I’d never suffered a panic attack before. Had I known mine would have me clawing at my chest in a futile attempt to get air into my lungs, I would have scurried into the brush so I could humiliate myself privately. Alas, I didn’t know what was happening to me. As I gasped and scratched at myself, Shiloh watched me with interest. Not worry. Not amusement. Just interest, like I was a nature documentary he just happened to land on while channel surfing.
When it became clear I was about to choke on my own terror, he began to pat my back, and
only because this was something Tom did when I was upset did I allow him to continue. “Whoa. Whoa there. It’s okay, Libby,” he said, saying my name as clearly as possible so I would catch that he got it right this time. “Pretty sure I know what’s happening to you. You’re having a panic attack. I’ve been there. That was a bad situation, and I’m really sorry.”
A panic attack? I thought incredulously, but I couldn’t get the words to come out of my mouth.
“Look,” he said, continuing to pat me with one hand while pointing at a distant dirt path with the other. I squinted, attempting to focus, which was difficult with so little oxygen making its way to my frontal lobe.
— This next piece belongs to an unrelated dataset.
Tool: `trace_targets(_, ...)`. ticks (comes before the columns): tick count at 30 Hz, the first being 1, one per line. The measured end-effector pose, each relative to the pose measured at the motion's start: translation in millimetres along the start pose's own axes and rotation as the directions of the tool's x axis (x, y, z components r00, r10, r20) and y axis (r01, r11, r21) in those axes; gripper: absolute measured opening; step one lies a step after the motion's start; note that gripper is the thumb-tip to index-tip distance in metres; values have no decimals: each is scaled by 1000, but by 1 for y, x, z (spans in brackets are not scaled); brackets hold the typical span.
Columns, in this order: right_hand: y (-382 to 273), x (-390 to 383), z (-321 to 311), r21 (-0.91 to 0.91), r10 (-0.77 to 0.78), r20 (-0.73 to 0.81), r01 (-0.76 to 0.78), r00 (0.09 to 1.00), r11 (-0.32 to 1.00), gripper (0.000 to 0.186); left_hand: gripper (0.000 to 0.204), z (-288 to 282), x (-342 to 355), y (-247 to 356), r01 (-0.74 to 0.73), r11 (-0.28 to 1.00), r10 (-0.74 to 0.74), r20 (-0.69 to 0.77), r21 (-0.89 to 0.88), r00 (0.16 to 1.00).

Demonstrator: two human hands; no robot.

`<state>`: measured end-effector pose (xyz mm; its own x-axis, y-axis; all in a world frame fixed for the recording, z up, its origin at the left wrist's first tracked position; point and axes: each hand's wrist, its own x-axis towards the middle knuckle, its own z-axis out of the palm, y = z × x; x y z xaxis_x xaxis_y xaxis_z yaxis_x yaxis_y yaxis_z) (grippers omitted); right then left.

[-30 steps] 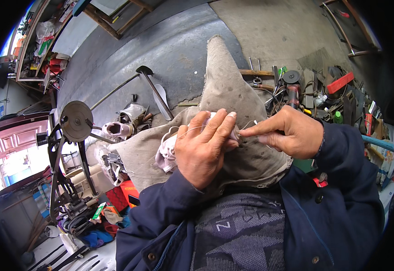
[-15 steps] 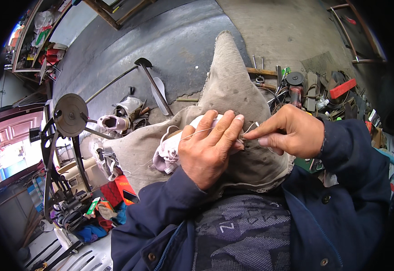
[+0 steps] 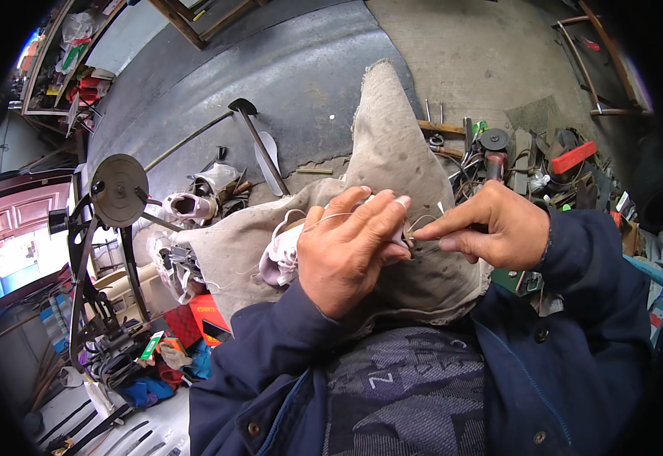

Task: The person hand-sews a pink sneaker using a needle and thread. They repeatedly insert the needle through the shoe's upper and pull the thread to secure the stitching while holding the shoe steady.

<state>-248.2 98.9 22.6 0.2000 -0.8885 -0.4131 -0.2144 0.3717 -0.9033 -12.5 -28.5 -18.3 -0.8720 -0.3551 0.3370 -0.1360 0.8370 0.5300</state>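
A pale pink lace-up shoe (image 3: 276, 257) lies on its side on the grey cloth (image 3: 401, 148) spread over my lap. My left hand (image 3: 346, 254) is closed over the shoe, pressing it down and hiding most of its middle. A thin white thread (image 3: 422, 218) makes a small loop by the shoe's right end, and more thread crosses my left fingers. Close beside that end is my right hand (image 3: 502, 226), its fingers curled and its index fingertip against the shoe's edge. What the right hand holds is hidden in its grip.
At left stands a black metal machine with a round wheel (image 3: 118, 190). Another pale shoe (image 3: 189, 207) rests on the floor behind it. Tools and scraps crowd the right side, among them an angle grinder (image 3: 495, 148) and a red block (image 3: 574, 157). A metal shoe stand (image 3: 259, 144) lies ahead.
My right fingertip stays at the shoe's right end, and the thread there now forms a wider loop. The shoe and my left hand have shifted only slightly.
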Motion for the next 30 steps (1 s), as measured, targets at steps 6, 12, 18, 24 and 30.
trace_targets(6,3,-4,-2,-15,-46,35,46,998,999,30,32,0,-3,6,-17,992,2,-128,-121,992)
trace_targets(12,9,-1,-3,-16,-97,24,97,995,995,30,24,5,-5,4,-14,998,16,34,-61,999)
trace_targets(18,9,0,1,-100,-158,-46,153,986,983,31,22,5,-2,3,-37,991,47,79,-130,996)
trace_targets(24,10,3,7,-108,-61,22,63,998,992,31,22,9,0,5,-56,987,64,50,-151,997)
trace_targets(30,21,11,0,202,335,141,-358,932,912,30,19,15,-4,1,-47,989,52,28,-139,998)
Then I saw them—the wild horses my father told me about. There were four, galloping majestically through an opening in the trees. They trotted across the narrow path and disappeared into a clearing on the other side, gone as fast as they had come. And at once, so was my panic attack.
“Wow,” I whispered.
“You feel better,” Shiloh said. He smiled, and now that his sunglasses were off, the lines around his brown eyes showed that his smile was genuine.
“I do,” I admitted.
“Distraction. Works every time. I learned that from an old friend back when I was having trouble coping.”
I flushed. “Thanks. And sorry for yelling at you. It’s just that I don’t want to die. I lied to myself about it, and I thought it was fine, but now I’m sure I was wrong, and I really just want to live, you know?” I wasn’t really making any sense, but I couldn’t shut up.
Shiloh looked at me curiously. “But you’re alive. You didn’t die.”
“I’m going to,” I explained. “I have cancer.” A rush of relief washed over me as I shared the worst news of my life with a stranger.
“Damn,” he said, and let out a low whistle. “That sucks.”
“Yeah. And it’s not even ovarian, which is what killed my mom, but some rare super cancer that’s especially lethal for women my age. Twenty-nine,” I added slyly, and then I knew the panic attack had fully passed.